Bupropion and Counseling With or Without Contingency Management to Enhance Smoking Cessation in Treating Cancer Survivors Who Continue to Smoke

Condition(s) targeted: Unspecified Adult Solid Tumor, Protocol Specific

Intervention: bupropion hydrochloride (Drug); cancer prevention intervention (Procedure); educational intervention (Procedure); smoking cessation intervention (Procedure)

Phase: N/A

Status: No longer recruiting

Sponsored by: National Cancer Institute (NCI)

Official(s) and/or principal investigator(s):
Glen D. Morgan, PhD, Principal Investigator, Affiliation: Division of Cancer Control and Population Science
Sandra J. Schaefer, RN, BSN, OCN, Affiliation: National Cancer Institute (NCI)

RATIONALE: Contingency management is a behavioral treatment approach that provides immediate rewards for positive change in behavior such as quitting smoking. In this protocol, contingency management will be in the form of a cash reward. A smoking cessation (stop-smoking) program that combines contingency management with bupropion and counseling may be effective in helping cancer survivors stop smoking.

PURPOSE: Randomized clinical trial to compare the effectiveness of bupropion and counseling with or without contingency management in helping cancer survivors stop smoking.

Official title: Contingency Management to Enhance Smoking Cessation for Cancer Survivors: A Proof of Concept Trial

Study design: Interventional, Prevention, Randomized, Active Control

Detailed description: OBJECTIVES:

Primary

* Compare the feasibility of a multi-component smoking cessation intervention comprising bupropion and counseling with or without contingency management (cash reward) for cancer survivors who continue to smoke.
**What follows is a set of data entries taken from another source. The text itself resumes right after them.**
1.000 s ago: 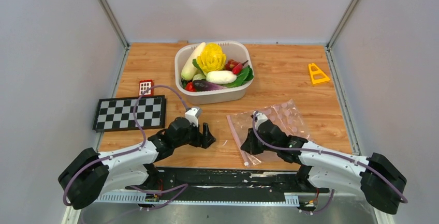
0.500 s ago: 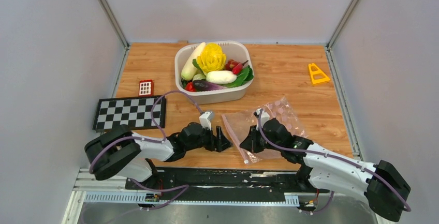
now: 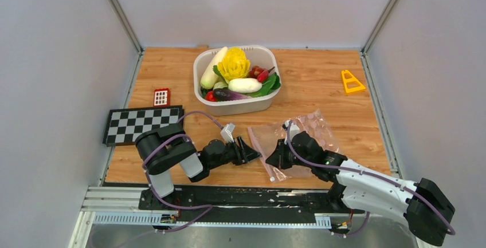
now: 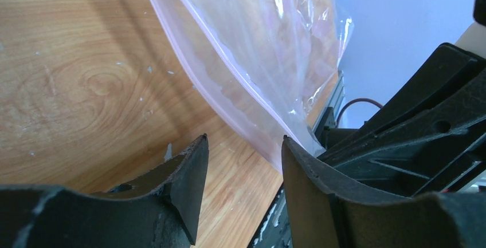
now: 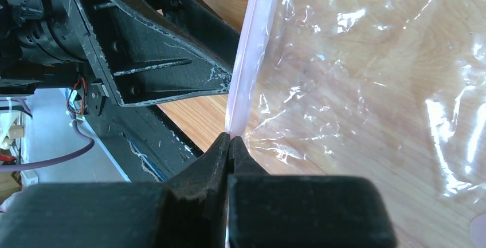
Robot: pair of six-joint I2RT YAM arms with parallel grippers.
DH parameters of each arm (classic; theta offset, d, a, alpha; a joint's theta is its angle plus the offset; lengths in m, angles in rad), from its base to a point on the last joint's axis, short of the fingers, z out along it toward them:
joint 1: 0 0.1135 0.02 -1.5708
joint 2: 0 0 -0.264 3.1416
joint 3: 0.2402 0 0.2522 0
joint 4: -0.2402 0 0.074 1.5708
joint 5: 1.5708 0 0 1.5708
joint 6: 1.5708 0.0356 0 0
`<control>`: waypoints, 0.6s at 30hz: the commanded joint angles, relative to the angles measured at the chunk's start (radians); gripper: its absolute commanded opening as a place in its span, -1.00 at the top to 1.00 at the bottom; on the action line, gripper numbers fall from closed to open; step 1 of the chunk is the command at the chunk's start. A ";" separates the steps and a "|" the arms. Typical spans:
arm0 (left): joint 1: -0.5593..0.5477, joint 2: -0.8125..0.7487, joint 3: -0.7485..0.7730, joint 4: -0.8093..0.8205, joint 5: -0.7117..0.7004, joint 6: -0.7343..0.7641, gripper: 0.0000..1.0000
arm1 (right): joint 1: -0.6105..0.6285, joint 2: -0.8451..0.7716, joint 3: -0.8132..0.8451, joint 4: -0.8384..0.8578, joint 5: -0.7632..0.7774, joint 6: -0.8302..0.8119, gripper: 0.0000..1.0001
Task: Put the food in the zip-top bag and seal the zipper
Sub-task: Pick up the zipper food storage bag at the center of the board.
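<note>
right end effector (image 5: pixel 229 138) clenched on pale pink zipper strip (image 5: pixel 246 53) | left end effector (image 4: pixel 243 145) released beside clear pink-spotted plastic bag (image 4: pixel 269 47) | risk: left pinches both layers, mouth won't open

The left arm (image 3: pixel 172 153) is folded up near its base, forearm low and pointing right, the left gripper (image 4: pixel 243 153) with jaws apart, facing the right gripper (image 5: pixel 229 142), which is pinched tight on the bag (image 5: pixel 372 87) edge on the outstretched right arm (image 3: pixel 367 182).
</note>
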 commanded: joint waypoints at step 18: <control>-0.051 -0.068 0.071 -0.116 -0.082 0.044 0.39 | -0.005 -0.046 -0.004 0.087 0.005 0.044 1.00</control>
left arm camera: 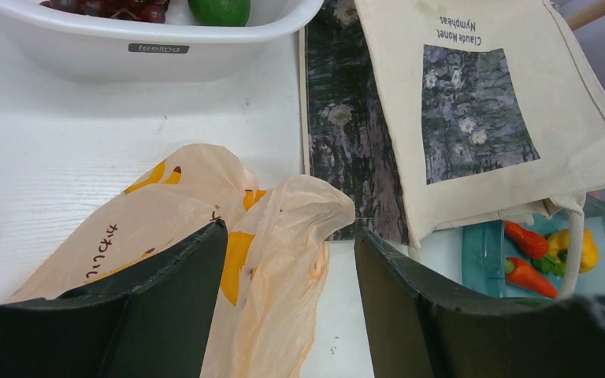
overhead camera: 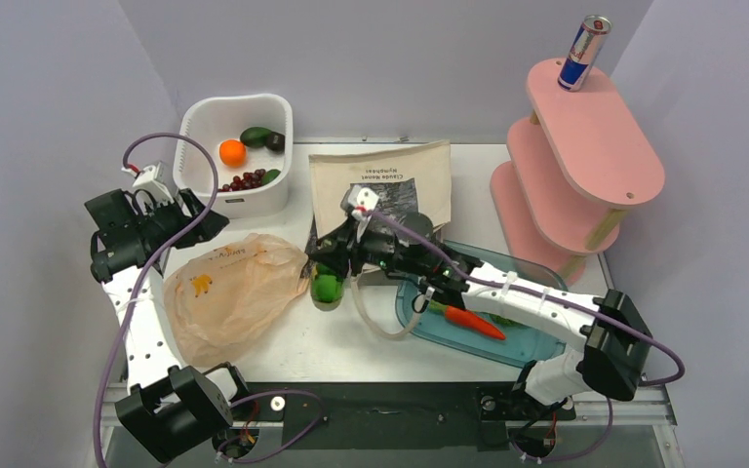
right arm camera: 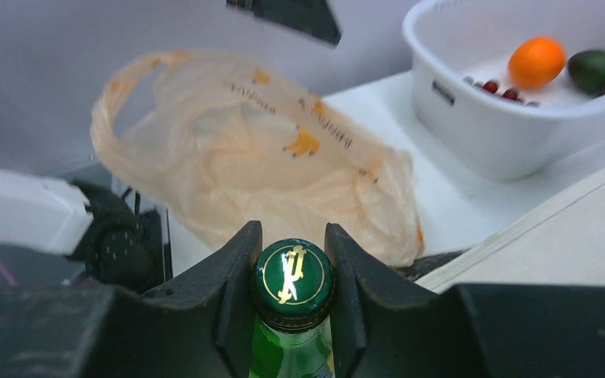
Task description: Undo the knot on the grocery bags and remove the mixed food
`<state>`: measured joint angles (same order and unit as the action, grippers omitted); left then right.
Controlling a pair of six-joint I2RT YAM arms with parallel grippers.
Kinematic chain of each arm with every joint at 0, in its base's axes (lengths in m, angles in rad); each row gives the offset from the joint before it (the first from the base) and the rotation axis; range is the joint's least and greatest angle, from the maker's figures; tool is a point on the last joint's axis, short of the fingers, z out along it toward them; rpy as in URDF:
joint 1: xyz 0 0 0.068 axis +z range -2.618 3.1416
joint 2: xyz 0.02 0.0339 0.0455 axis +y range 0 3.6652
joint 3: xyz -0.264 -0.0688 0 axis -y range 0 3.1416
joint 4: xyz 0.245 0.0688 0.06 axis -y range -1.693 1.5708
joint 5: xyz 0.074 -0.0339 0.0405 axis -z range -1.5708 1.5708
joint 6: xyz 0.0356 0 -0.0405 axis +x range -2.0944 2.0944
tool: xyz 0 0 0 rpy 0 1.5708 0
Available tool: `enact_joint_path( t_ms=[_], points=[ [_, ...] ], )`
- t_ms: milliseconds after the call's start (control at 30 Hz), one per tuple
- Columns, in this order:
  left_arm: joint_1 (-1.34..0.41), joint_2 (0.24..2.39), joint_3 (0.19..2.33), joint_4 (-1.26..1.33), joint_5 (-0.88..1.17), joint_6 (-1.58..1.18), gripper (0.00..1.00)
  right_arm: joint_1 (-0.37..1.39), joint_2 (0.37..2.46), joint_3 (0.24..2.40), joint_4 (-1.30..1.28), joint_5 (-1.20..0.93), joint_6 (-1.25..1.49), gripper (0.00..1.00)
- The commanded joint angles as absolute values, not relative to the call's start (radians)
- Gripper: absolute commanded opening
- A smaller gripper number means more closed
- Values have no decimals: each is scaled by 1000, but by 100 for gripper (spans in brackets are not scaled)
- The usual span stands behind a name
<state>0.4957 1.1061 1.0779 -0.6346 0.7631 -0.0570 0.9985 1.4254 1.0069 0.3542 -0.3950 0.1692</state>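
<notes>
The peach-orange plastic bag (overhead camera: pixel 229 292) lies flat on the table, its handles loose; no knot shows. It also shows in the left wrist view (left arm camera: pixel 272 260) and the right wrist view (right arm camera: pixel 260 150). My right gripper (overhead camera: pixel 330 275) (right arm camera: pixel 292 240) is shut on the neck of the green bottle (overhead camera: pixel 328 289) (right arm camera: pixel 293 276), just right of the bag's mouth. My left gripper (overhead camera: pixel 200 219) (left arm camera: pixel 290 228) is open and empty above the bag's far edge. The cream canvas tote (overhead camera: pixel 380 180) (left arm camera: pixel 480 102) lies flat behind. Two carrots (left arm camera: pixel 528 240) lie in the teal tray (overhead camera: pixel 536 346).
A white tub (overhead camera: pixel 283 117) at the back left holds an avocado (overhead camera: pixel 256 136), a round orange fruit (overhead camera: pixel 232 152) and dark cherries. A blue-silver can (overhead camera: pixel 583 54) stands on top of the pink tiered shelf (overhead camera: pixel 595 127) at the right. A yellow pepper (left arm camera: pixel 575 248) lies in the tray.
</notes>
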Motion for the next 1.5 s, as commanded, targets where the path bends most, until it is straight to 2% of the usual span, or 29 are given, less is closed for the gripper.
enact_joint_path(
  t_ms=[0,333,600,967,1467],
  points=[
    [483,1079,1079,-566,778,-66,58,936,1311,1191,408,-345,267,0],
    [451,1087,1081,-521,774,-89,58,761,1290,1501,134,-187,131,0],
    [423,1129,1107,-464,763,-128,58,567,1265,1666,-34,-49,55,0],
    [336,1179,1107,-389,732,-172,58,318,1271,1849,-119,59,-19,0],
    [281,1212,1121,-361,705,-180,58,-23,1470,2202,-146,52,56,0]
  ],
)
* Compare 7-day point-prevalence abstinence rates in patients treated with these smoking cessation interventions.

Secondary

* Determine the characteristics of these patients that predict success at quitting smoking.

OUTLINE: This is a randomized, multicenter study. Patients are randomized to 1 of 2 smoking cessation intervention arms.

* Arm I: Patients receive oral bupropion twice daily on weeks 1-12 and brief practical counseling (i. e., problem-solving strategies, stimulus control, stress management, and social support) on weeks 1-6.

* Arm II: Patients receive treatment as in arm I and contingency management (i. e., monetary reinforcement for not smoking) on weeks 1-6.

In both arms, treatment continues in the absence of unacceptable toxicity.

Patients are followed at 12 and 24 weeks after the completion of the smoking cessation interventions.

PROJECTED ACCRUAL: A total of 100 patients (50 per intervention arm) will be accrued for this study within 8 months.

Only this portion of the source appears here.